> What is expected:
Each line below should be written out exactly, with none skipped.

> Data excerpt:
..........

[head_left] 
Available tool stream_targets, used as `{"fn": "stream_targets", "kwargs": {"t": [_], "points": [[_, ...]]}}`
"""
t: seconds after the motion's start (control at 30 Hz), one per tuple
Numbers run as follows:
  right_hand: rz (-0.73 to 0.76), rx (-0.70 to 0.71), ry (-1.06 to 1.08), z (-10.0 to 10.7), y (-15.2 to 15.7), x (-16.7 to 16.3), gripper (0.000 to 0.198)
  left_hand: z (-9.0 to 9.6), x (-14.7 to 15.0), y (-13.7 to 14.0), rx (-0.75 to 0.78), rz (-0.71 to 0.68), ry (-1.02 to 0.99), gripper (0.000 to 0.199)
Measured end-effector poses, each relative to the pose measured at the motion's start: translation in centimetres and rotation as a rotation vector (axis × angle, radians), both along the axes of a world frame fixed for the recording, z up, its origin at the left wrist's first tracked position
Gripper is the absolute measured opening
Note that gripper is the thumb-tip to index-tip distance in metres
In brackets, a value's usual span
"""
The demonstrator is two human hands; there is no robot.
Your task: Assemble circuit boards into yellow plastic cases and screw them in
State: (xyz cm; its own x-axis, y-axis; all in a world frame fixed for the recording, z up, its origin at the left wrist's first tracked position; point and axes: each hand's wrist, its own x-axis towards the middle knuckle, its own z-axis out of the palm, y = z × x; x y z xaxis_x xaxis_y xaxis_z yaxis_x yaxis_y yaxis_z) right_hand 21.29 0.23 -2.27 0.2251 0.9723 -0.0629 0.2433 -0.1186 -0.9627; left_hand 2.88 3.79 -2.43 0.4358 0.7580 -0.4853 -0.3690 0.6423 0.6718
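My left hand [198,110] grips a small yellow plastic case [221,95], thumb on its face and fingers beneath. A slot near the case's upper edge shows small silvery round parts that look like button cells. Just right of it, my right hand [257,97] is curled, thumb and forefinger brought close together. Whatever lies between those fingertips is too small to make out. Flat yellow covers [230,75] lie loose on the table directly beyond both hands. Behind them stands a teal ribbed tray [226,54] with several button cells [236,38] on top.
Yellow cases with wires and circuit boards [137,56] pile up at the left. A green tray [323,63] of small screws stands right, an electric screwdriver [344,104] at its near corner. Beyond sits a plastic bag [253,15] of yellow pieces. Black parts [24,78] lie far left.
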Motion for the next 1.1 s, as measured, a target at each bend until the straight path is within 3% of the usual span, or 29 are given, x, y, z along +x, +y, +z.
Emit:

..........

> Expected answer:
[head_left] 
Available tool stream_targets, used as `{"fn": "stream_targets", "kwargs": {"t": [_], "points": [[_, ...]]}}`
"""
t: seconds after the motion's start (control at 30 Hz), one per tuple
Numbers run as follows:
  right_hand: rz (-0.73 to 0.76), rx (-0.70 to 0.71), ry (-1.06 to 1.08), z (-10.0 to 10.7), y (-15.2 to 15.7), x (-16.7 to 16.3), gripper (0.000 to 0.198)
  left_hand: z (-9.0 to 9.6), x (-14.7 to 15.0), y (-13.7 to 14.0), rx (-0.75 to 0.78), rz (-0.71 to 0.68), ry (-1.02 to 0.99), gripper (0.000 to 0.199)
Measured end-effector poses, each relative to the pose measured at the motion's start: translation in centimetres and rotation as a rotation vector (axis × angle, radians), both along the axes of a world frame fixed for the recording, z up, its origin at the left wrist's first tracked position
Gripper is the absolute measured opening
Note that gripper is the thumb-tip to index-tip distance in metres
In brackets, a value's usual span
"""
The demonstrator is two human hands; there is no robot.
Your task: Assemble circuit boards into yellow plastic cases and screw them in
State: (xyz cm; its own x-axis, y-axis; all in a world frame fixed for the recording, z up, its origin at the left wrist's first tracked position; point and axes: each hand's wrist, its own x-axis towards the middle knuckle, its own z-axis out of the palm, y = z × x; x y z xaxis_x xaxis_y xaxis_z yaxis_x yaxis_y yaxis_z) right_hand 21.29 0.23 -2.27 0.2251 0.9723 -0.0629 0.2433 -0.1186 -0.9627; left_hand 2.88 3.79 -2.43 0.4358 0.7580 -0.4853 -0.3690 0.6423 0.6718
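My left hand [198,110] grips a small yellow plastic case [221,95], thumb on its face and fingers beneath. A slot near the case's upper edge shows small silvery round parts that look like button cells. Just right of it, my right hand [257,97] is curled, thumb and forefinger brought close together. Whatever lies between those fingertips is too small to make out. Flat yellow covers [230,75] lie loose on the table directly beyond both hands. Behind them stands a teal ribbed tray [226,54] with several button cells [236,38] on top.
Yellow cases with wires and circuit boards [137,56] pile up at the left. A green tray [323,63] of small screws stands right, an electric screwdriver [344,104] at its near corner. Beyond sits a plastic bag [253,15] of yellow pieces. Black parts [24,78] lie far left.
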Motion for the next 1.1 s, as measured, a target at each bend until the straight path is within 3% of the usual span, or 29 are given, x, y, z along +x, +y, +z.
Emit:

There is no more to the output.